◆ **Task goal**:
Give the data again word for word; drop the pictures.

◆ **Given material**:

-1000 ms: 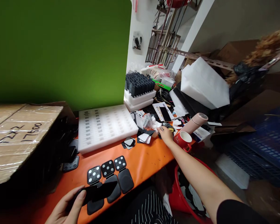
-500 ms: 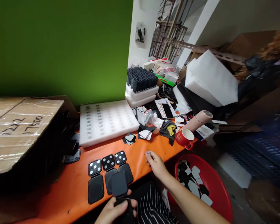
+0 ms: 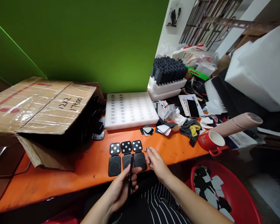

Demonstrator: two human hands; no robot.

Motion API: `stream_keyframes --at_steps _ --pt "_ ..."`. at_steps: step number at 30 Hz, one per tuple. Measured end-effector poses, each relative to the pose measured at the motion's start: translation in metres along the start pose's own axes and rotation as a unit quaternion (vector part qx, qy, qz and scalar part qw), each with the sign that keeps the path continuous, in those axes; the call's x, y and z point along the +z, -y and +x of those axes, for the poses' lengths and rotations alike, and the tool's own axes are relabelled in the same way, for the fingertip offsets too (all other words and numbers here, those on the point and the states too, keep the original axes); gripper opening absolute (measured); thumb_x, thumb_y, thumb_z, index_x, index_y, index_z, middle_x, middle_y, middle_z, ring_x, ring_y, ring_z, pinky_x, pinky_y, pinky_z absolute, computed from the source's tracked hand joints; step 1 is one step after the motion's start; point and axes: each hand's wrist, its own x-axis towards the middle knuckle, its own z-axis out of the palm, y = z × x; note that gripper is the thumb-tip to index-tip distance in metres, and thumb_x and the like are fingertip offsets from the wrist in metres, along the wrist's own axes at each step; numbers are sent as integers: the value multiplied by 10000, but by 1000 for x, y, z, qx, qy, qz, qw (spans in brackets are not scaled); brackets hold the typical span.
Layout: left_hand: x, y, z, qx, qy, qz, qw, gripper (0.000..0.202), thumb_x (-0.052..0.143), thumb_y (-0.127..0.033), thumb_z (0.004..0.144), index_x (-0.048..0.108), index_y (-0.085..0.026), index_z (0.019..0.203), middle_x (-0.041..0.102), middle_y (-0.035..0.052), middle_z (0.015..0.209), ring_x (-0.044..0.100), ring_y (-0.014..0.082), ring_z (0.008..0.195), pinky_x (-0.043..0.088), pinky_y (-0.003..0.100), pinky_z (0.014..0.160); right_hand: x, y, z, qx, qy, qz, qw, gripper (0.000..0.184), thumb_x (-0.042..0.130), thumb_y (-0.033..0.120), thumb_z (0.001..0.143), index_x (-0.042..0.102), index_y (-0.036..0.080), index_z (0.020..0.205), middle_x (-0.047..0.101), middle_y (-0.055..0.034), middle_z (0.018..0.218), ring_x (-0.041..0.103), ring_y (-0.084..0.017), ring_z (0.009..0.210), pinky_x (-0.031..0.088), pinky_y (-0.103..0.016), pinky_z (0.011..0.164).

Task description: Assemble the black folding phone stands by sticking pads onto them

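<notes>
My left hand (image 3: pixel 124 186) grips a thin black flat case (image 3: pixel 131 169) edge-on, just in front of the table's near edge. My right hand (image 3: pixel 155 161) is beside it, with its fingers pinched on a small silvery thing (image 3: pixel 147 148) that I cannot make out. Three open black cases (image 3: pixel 126 152) lie in a row on the orange table (image 3: pixel 67 177), their upper halves showing white dots. Both hands hover right at these cases.
An open cardboard box (image 3: pixel 42 107) stands at the left. A white foam tray (image 3: pixel 130 109) lies behind the cases, and a tray of black parts (image 3: pixel 168 72) behind that. A red mug (image 3: pixel 211 142), a pink tube (image 3: pixel 238 123), a cloth (image 3: pixel 191 130) and clutter fill the right. A red basin (image 3: pixel 233 193) sits below.
My right hand came back from the clutter near the red mug to the row of cases, pinching something small. My left hand turned its black case edge-on. The view swung left.
</notes>
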Motion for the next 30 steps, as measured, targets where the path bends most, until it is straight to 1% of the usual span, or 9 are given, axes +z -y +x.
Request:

◆ **Solved exercise**:
-1000 ms: 
-500 ms: 
+0 ms: 

Demonstrator: two human hands; no robot.

Motion API: `stream_keyframes --at_steps _ --pt "_ ..."`. at_steps: step number at 30 Hz, one per tuple. Measured end-effector poses, each relative to the pose measured at the motion's start: translation in metres along the start pose's own axes and rotation as a unit quaternion (vector part qx, qy, qz and scalar part qw), each with the sign that keeps the path continuous, in those axes; the call's x, y and z point along the +z, -y and +x of those axes, for the poses' lengths and rotations alike, and the tool's own axes are relabelled in the same way, for the fingertip offsets too (all other words and numbers here, those on the point and the states too, keep the original axes); gripper opening absolute (measured); thumb_x, thumb_y, thumb_z, index_x, index_y, index_z, middle_x, middle_y, middle_z, ring_x, ring_y, ring_z, pinky_x, pinky_y, pinky_z absolute, computed from the source's tracked hand joints; step 1 is one step after the motion's start; point and axes: each hand's wrist, its own x-axis towards the middle knuckle, its own z-axis out of the palm, y = z × x; note that gripper is the thumb-tip to index-tip distance in metres, and thumb_x and the like are fingertip offsets from the wrist in metres, along the wrist's own axes at each step; numbers are sent as integers: the value multiplied by 10000, but by 1000 for x, y, z, qx, qy, qz, qw (spans in brackets are not scaled); brackets hold the typical span.
Layout: left_hand: x, y, z, qx, qy, qz, qw, gripper (0.000..0.202), thumb_x (-0.052..0.143), thumb_y (-0.127..0.033), thumb_z (0.004..0.144), index_x (-0.048..0.108), index_y (-0.085..0.026), index_z (0.019..0.203), middle_x (-0.041..0.102), middle_y (-0.035..0.052), middle_z (0.015..0.209), ring_x (-0.044..0.100), ring_y (-0.014..0.082), ring_z (0.008..0.195), pinky_x (-0.043..0.088), pinky_y (-0.003..0.100), pinky_z (0.014..0.160); right_hand: x, y, z, qx, qy, qz, qw, gripper (0.000..0.184), thumb_x (-0.042..0.130), thumb_y (-0.033..0.120), thumb_z (0.001..0.143), index_x (-0.042..0.102), index_y (-0.036..0.080), index_z (0.020..0.205), middle_x (-0.047..0.101), middle_y (-0.055..0.034), middle_z (0.018..0.218), ring_x (-0.041..0.103), ring_y (-0.084..0.017), ring_z (0.009..0.210), pinky_x (-0.031..0.088), pinky_y (-0.103..0.016), pinky_z (0.011..0.164).

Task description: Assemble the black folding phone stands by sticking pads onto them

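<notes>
My left hand (image 3: pixel 124 186) grips a thin black flat case (image 3: pixel 131 169) edge-on, just in front of the table's near edge. My right hand (image 3: pixel 155 161) is beside it, with its fingers pinched on a small silvery thing (image 3: pixel 147 148) that I cannot make out. Three open black cases (image 3: pixel 126 152) lie in a row on the orange table (image 3: pixel 67 177), their upper halves showing white dots. Both hands hover right at these cases.
An open cardboard box (image 3: pixel 42 107) stands at the left. A white foam tray (image 3: pixel 130 109) lies behind the cases, and a tray of black parts (image 3: pixel 168 72) behind that. A red mug (image 3: pixel 211 142), a pink tube (image 3: pixel 238 123), a cloth (image 3: pixel 191 130) and clutter fill the right. A red basin (image 3: pixel 233 193) sits below.
My right hand came back from the clutter near the red mug to the row of cases, pinching something small. My left hand turned its black case edge-on. The view swung left.
</notes>
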Motion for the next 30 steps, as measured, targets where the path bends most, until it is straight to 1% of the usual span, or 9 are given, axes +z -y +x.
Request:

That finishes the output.